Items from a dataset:
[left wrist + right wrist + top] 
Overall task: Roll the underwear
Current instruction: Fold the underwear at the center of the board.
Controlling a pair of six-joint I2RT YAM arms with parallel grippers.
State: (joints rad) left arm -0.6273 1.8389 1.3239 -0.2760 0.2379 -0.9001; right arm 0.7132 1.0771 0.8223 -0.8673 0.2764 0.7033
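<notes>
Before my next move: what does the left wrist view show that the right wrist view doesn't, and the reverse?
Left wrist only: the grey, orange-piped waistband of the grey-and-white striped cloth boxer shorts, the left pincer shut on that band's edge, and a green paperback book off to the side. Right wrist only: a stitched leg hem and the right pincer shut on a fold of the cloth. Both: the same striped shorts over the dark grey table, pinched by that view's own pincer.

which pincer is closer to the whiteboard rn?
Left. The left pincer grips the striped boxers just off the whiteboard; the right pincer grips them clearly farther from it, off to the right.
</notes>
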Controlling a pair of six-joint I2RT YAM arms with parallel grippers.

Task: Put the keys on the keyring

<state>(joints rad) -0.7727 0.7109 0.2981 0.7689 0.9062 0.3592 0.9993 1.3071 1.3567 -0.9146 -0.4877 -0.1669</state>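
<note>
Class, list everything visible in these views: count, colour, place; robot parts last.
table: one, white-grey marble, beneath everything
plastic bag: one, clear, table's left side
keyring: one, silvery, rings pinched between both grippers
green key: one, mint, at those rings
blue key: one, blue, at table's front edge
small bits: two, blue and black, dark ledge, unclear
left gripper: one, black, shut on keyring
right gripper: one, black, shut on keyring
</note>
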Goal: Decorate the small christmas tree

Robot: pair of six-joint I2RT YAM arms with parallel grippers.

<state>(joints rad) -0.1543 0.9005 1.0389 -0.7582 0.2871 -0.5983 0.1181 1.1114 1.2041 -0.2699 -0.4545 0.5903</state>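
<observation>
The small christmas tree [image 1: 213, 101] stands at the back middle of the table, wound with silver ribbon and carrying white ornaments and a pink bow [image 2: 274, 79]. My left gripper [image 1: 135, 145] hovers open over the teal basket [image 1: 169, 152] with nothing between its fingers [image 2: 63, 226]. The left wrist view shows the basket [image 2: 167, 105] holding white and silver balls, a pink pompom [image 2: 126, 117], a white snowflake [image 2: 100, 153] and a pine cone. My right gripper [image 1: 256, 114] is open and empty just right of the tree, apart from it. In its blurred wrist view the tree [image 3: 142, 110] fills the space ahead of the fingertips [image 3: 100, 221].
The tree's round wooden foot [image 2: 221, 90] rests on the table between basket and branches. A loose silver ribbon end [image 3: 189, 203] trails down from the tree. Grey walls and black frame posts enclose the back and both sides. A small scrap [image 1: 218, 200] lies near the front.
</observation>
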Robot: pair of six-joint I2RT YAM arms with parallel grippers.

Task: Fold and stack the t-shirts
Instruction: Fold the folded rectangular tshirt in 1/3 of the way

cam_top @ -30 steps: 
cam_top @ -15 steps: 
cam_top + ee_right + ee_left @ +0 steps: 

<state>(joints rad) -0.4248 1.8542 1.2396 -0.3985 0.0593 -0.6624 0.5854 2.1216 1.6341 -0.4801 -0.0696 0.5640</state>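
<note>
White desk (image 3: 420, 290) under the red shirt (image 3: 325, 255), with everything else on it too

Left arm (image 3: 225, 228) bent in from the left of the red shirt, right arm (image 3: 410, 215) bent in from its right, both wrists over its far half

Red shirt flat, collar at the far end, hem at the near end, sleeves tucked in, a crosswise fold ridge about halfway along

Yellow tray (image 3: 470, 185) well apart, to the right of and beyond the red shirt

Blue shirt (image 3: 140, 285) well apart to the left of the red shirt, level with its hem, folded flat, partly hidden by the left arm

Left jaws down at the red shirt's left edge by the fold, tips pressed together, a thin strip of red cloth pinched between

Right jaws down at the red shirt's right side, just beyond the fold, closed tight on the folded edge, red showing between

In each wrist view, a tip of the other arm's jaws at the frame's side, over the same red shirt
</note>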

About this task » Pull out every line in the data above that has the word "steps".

Solution »
cam_top @ -30 steps: 
cam_top @ -15 steps: 
cam_top + ee_right + ee_left @ +0 steps: 

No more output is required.